Se il Galaxy Z Fold8 continuerà la linea del Fold7, il modello Wide potrebbe invece rivolgersi a chi cerca un foldable meno “verticale” e più vicino alla logica di un mini tablet tascabile. In questo senso, Samsung non introdurrebbe solo un nuovo nome, ma proporrebbe due interpretazioni diverse dello stesso concetto di smartphone pieghevole.

Perché Samsung potrebbe lanciare un secondo Fold nel 2026

La parte più interessante di questa indiscrezione riguarda la strategia. Perché introdurre un secondo Fold nello stesso anno? Una delle spiegazioni più plausibili riguarda il mercato. Le previsioni indicano infatti l’arrivo del primo iPhone Fold a settembre, con proporzioni che andrebbero proprio nella direzione di un dispositivo più simile a un iPad una volta aperto.

Se questo scenario sarà confermato, il Galaxy Z Fold8 Wide assumerebbe un significato molto preciso. Non sarebbe solo un esperimento di design, ma una risposta preventiva a un nuovo concorrente diretto. In pratica, Samsung potrebbe voler presidiare in anticipo anche quel formato, così da non lasciare campo libero a Apple nel momento del suo ingresso nel settore foldable.

È una possibilità che ha una sua logica.

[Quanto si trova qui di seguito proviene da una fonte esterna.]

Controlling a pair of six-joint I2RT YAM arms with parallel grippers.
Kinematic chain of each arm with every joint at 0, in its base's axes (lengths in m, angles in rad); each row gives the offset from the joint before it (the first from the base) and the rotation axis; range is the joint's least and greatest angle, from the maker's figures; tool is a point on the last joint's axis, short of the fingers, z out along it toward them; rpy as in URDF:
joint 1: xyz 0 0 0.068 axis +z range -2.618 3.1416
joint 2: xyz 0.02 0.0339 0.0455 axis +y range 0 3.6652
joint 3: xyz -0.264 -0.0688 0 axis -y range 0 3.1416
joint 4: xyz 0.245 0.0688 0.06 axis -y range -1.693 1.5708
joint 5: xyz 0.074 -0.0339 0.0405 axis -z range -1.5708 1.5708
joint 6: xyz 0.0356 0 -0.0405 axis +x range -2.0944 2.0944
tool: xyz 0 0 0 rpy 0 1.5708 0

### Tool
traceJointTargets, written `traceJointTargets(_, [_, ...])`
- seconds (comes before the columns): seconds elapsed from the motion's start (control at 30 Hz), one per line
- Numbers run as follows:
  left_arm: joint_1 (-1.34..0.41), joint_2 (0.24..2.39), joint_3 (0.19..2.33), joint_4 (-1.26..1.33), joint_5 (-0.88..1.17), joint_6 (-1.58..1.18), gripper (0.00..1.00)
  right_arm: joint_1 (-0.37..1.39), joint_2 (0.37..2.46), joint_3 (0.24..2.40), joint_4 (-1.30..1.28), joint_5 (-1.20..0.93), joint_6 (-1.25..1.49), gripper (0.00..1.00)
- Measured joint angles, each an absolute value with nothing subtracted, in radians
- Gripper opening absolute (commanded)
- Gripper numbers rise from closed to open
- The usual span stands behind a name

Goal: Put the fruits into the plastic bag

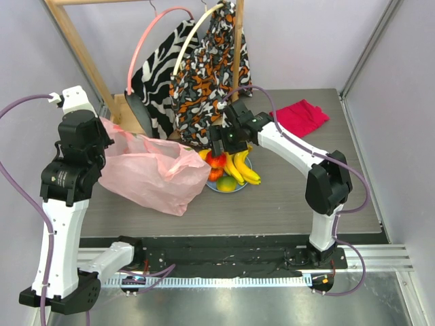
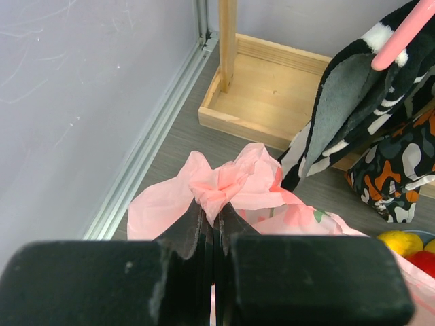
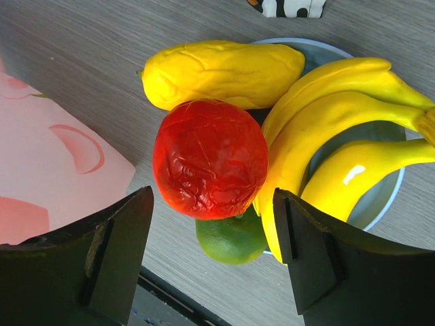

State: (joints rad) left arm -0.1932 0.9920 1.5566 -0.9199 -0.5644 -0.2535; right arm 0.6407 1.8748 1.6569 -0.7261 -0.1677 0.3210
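The pale-pink plastic bag (image 1: pixel 156 173) lies on the table's left side. My left gripper (image 2: pixel 212 207) is shut on a bunched edge of the bag (image 2: pixel 231 180) and holds it up; it also shows in the top view (image 1: pixel 102 139). My right gripper (image 3: pixel 212 204) is open, its jaws spread on either side of the red apple (image 3: pixel 207 156), just above it. On the blue plate (image 3: pixel 380 204) also lie yellow bananas (image 3: pixel 326 136), a yellow wrinkled fruit (image 3: pixel 224 71) and a green round fruit (image 3: pixel 228 238). In the top view the right gripper (image 1: pixel 219 151) hovers over the bananas (image 1: pixel 241 170).
A wooden rack base (image 2: pixel 272 88) stands behind the bag. An orange-and-black garment (image 1: pixel 207 75) and a zebra-print garment (image 1: pixel 160 75) hang just behind the plate. A folded red cloth (image 1: pixel 302 115) lies at the back right. Walls close both sides.
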Motion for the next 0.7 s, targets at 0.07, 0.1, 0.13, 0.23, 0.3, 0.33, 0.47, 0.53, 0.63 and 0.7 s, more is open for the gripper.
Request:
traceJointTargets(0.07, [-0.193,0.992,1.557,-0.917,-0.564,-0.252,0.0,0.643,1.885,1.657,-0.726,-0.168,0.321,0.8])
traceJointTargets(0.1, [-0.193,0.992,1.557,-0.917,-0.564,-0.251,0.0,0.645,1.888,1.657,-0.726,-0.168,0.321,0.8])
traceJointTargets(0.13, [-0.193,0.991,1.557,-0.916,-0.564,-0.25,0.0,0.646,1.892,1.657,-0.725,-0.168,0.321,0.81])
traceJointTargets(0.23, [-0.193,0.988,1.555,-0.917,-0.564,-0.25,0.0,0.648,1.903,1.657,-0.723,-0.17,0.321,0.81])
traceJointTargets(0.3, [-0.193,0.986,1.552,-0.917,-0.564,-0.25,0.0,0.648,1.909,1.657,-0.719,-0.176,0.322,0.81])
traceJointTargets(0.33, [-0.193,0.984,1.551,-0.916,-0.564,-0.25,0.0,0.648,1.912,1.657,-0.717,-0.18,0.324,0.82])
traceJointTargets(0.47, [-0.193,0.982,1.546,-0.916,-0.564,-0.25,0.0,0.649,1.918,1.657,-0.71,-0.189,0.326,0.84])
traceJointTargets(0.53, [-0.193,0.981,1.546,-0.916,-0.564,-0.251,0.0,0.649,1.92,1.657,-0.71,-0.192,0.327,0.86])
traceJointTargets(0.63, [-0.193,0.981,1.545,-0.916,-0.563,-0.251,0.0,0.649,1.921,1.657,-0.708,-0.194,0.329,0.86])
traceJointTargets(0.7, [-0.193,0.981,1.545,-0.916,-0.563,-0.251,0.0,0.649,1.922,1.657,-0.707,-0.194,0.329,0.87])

Samsung conosce meglio di chiunque altro il mercato dei pieghevoli, ma sa anche che l’arrivo di Apple può cambiare percezioni, priorità e gusti del pubblico. Per questo avere in gamma sia un Galaxy Z Fold8 più tradizionale sia un Galaxy Z Fold8 Wide più largo potrebbe diventare un vantaggio competitivo importante.

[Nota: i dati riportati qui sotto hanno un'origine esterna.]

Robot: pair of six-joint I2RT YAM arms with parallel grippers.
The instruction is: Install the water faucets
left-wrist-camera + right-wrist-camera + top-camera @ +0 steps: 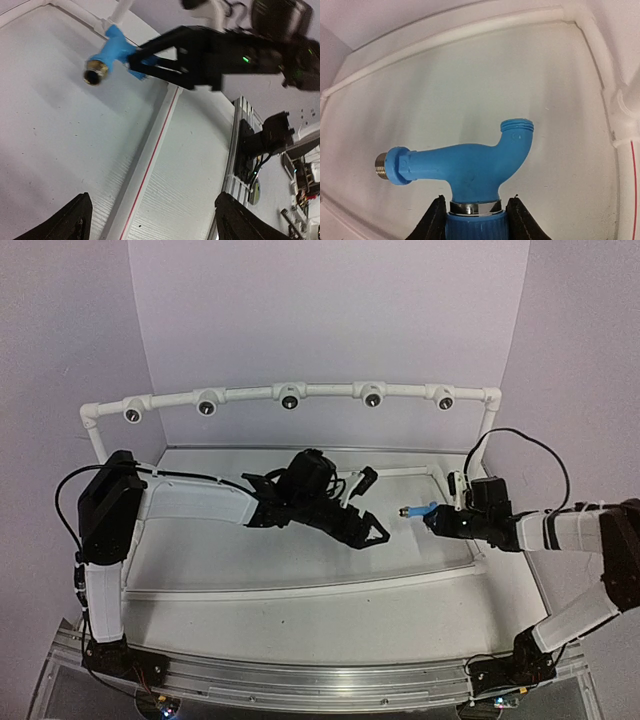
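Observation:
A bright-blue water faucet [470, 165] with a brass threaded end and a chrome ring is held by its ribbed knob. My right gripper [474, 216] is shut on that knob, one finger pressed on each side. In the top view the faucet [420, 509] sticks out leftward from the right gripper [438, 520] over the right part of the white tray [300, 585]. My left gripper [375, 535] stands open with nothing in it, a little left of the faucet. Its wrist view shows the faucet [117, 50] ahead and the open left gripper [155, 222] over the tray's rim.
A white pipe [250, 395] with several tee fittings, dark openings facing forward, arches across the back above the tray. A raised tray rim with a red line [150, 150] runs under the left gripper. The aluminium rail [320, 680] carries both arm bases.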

Inoltre, la convivenza dei due modelli permetterebbe a Samsung di capire quale direzione piace davvero di più agli utenti. Un formato più stretto e verticale può restare preferibile per chi privilegia maneggevolezza e uso a una mano. Un formato più largo, invece, potrebbe convincere chi vuole un’esperienza da tablet più credibile una volta aperto. In sostanza, l’azienda testerebbe il mercato non con un concept, ma con due prodotti reali.

Un’estate decisiva per i pieghevoli Samsung

Se le indiscrezioni verranno confermate, l’estate 2026 potrebbe segnare un momento molto importante per la linea foldable di Samsung. Con Galaxy Z Fold8Galaxy Z Fold8 Wide e Galaxy Z Flip8, il marchio andrebbe a coprire tre interpretazioni diverse del pieghevole. E questo renderebbe la gamma più articolata, ma anche più leggibile per pubblici differenti.

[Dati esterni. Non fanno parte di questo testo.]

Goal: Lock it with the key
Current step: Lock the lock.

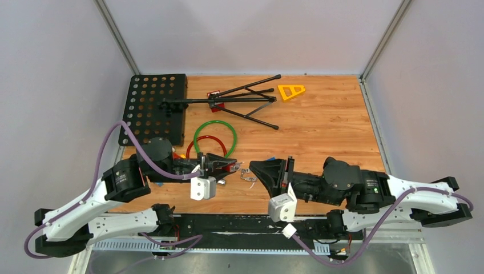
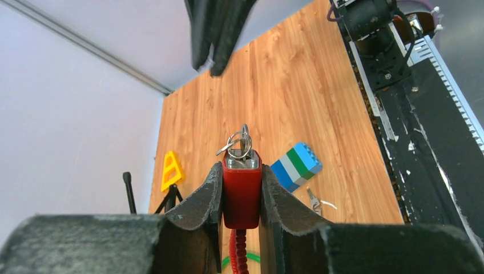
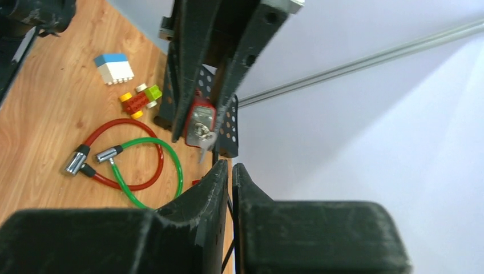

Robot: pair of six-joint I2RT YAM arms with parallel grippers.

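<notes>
Over the wooden table, toward 7 o'clock from its middle, the left gripper is clamped partway closed on the red cable-lock body. The lock's keyhole face points at the right gripper at its 3 o'clock, whose fingers are all but closed and empty. The key sits in the cylinder with its ring dangling; jaws that narrow could butt the key or snag the ring rather than straddle it, levering the lock askew.
</notes>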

Il punto, alla fine, è proprio questo. Galaxy Z Fold8 Wide non sarebbe interessante solo perché diverso. Sarebbe interessante perché potrebbe anticipare un nuovo equilibrio del mercato, in cui il formato del pieghevole conta quasi quanto la scheda tecnica. E se davvero nascerà anche per contrastare il primo iPhone Fold, allora il 2026 potrebbe diventare l’anno in cui i pieghevoli smettono di inseguire un solo modello ideale e iniziano davvero a differenziarsi.